Within the tight knit community of ski mountaineers, a handful of descents stand alone in terms of sheer difficulty. In 1980, Frenchman Jean-Marc Boivin became the first person to ski down the Matterhorns treacherous east face. In 1995, Canadians Ptor Spriceniek and Troy Jungen pulled a coup on the north face of British Columbias 12,972-foot Mount Robson. And in 2012, Swedens Andreas Fransson braved the Whillans Ramp on Cerro Poincenot in Argentine Patagonia.
But the line considered by some ski mountaineers to be the most difficult on the planet has yet to be skied. This epic descent starts 29,035 feet above sea level—dropping in from the highest point on earth.

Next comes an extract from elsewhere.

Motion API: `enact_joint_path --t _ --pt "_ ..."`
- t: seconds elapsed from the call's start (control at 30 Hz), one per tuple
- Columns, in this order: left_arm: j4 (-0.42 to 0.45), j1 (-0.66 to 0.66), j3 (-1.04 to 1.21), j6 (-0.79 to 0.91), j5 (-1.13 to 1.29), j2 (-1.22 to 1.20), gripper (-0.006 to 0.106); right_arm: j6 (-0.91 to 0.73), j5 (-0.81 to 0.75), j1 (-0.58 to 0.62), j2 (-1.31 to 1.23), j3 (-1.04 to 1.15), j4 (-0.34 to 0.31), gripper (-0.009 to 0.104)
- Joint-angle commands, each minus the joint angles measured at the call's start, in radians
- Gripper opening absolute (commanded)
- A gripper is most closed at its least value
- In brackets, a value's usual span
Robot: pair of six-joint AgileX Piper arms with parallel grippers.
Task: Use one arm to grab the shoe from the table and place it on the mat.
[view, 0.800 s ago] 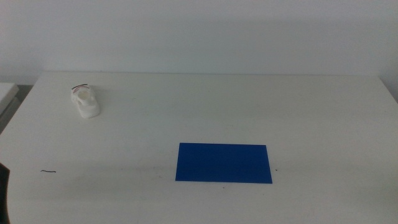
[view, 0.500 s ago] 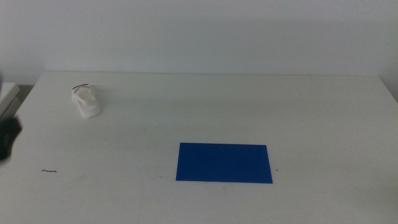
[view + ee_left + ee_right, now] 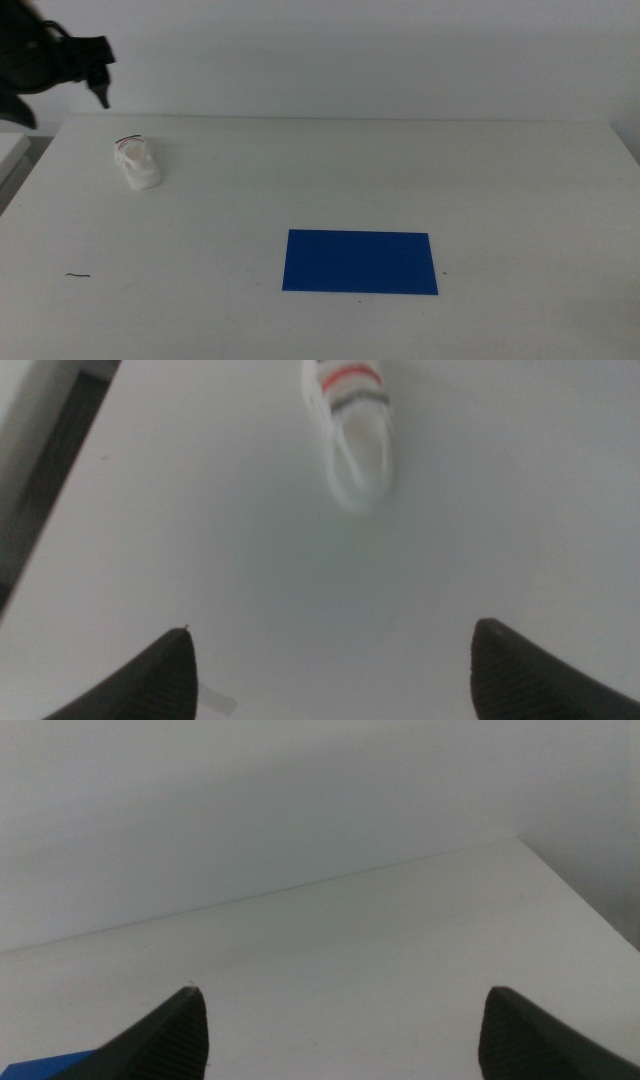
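The white shoe [image 3: 137, 163] with dark and red straps lies at the table's far left. In the left wrist view the shoe [image 3: 352, 430] lies ahead of my left gripper [image 3: 332, 628], which is open, empty and above the table. The dark left arm [image 3: 45, 60] shows at the top left of the middle view, just left of and above the shoe. The blue mat [image 3: 360, 262] lies flat at the front middle with nothing on it. My right gripper [image 3: 342, 992] is open and empty, out of the middle view.
The white table [image 3: 480, 180] has a small dark squiggle mark [image 3: 78, 275] at the front left. A corner of the mat [image 3: 50, 1065] shows in the right wrist view. A pale wall stands behind the table.
The left arm has risen from the lower left edge of the middle view to the top left, near the shoe. Shoe and mat have not moved.
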Motion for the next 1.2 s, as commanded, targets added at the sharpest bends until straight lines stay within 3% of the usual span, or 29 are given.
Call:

The Hornbein Couloir on the north face of Mount Everest is a 1,500-vertical-foot gully whose maw opens just 1,000 feet below the peaks summit, and then spills mercilessly onto the 5,500-foot slope beneath. The narrow gully teeters between 45 and 60 degrees in steepness, bends gently in the middle, and then narrows to about the width of a standing human body. This is how American Thomas Hornbein described it, anyway, after he became the first person to ascend it.

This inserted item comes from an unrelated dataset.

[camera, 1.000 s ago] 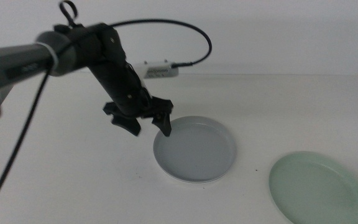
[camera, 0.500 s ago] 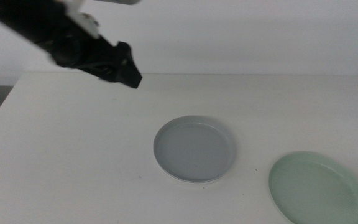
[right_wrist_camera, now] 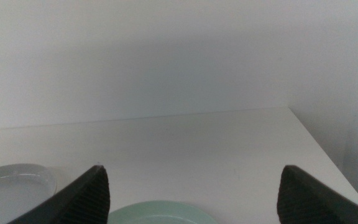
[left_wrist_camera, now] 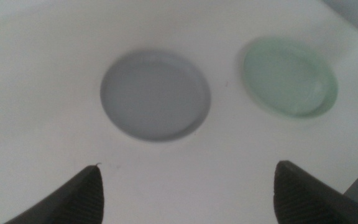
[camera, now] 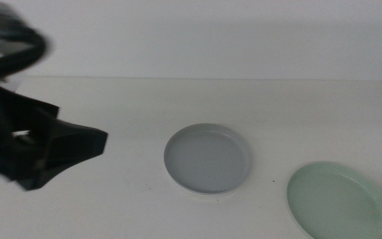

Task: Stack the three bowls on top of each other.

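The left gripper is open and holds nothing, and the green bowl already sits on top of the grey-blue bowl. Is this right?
Not quite. The left gripper is open and empty, but the green bowl lies beside the grey-blue bowl, apart from it on the table. The middle view shows this.

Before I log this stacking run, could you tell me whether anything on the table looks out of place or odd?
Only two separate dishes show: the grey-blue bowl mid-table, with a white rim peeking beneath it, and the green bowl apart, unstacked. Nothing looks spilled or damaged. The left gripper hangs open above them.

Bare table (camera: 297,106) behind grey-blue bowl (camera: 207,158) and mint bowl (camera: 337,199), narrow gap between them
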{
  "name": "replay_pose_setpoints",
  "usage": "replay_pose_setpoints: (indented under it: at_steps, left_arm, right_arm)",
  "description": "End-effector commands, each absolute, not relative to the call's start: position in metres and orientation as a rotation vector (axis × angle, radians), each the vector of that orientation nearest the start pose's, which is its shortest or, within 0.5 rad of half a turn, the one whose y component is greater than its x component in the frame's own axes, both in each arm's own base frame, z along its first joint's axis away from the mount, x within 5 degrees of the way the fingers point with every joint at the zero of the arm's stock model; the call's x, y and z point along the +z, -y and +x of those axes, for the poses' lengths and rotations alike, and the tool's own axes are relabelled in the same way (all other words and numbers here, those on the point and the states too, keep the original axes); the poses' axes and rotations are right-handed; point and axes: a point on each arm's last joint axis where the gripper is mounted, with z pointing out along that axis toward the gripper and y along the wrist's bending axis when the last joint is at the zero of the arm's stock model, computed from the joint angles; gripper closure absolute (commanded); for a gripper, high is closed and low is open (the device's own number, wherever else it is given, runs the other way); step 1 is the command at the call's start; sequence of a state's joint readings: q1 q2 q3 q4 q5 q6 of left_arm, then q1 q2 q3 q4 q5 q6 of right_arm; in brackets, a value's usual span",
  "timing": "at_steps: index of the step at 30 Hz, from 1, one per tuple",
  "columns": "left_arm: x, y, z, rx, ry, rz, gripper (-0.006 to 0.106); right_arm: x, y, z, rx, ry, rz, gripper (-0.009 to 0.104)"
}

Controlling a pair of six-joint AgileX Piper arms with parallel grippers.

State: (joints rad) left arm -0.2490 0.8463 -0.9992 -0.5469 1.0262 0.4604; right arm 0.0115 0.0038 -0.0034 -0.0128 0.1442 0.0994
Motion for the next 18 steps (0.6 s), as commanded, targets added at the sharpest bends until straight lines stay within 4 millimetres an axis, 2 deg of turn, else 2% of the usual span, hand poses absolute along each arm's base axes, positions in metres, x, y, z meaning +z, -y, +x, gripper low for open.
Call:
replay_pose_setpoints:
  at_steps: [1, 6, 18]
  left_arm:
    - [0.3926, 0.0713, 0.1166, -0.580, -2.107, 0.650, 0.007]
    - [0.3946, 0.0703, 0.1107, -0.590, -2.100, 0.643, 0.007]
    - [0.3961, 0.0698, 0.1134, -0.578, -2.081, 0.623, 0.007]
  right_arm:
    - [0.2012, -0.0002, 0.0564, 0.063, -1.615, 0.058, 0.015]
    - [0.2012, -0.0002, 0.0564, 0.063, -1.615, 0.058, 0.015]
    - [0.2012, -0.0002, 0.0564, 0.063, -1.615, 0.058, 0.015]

Hornbein and fellow American Willi Unsoeld climbed the couloir in 1963 as a serendipitous detour after a failed attempt on the mountain’s west ridge. Less than a dozen climbers have successfully repeated the ascent since, which Hornbein wrote about in a memoir called Everest: The West Ridge. To this day, it remains one of the most technically challenging climbing routes above 26,000 feet in the world, an altitude known as the Death Zone.
Has Anyone Attempted to Ski the Hornbein Couloir? A thin ribbon of white suspended from the heavens, the Hornbein Couloir poses a fantasy ski descent that only two parties have ever attempted. First was the Swiss duo of Jean Troillet and Dominique Perret in 1996, then French snowboarder Marco Siffredi in 2002. Neither group succeeded, and Siffredi died during his attempt.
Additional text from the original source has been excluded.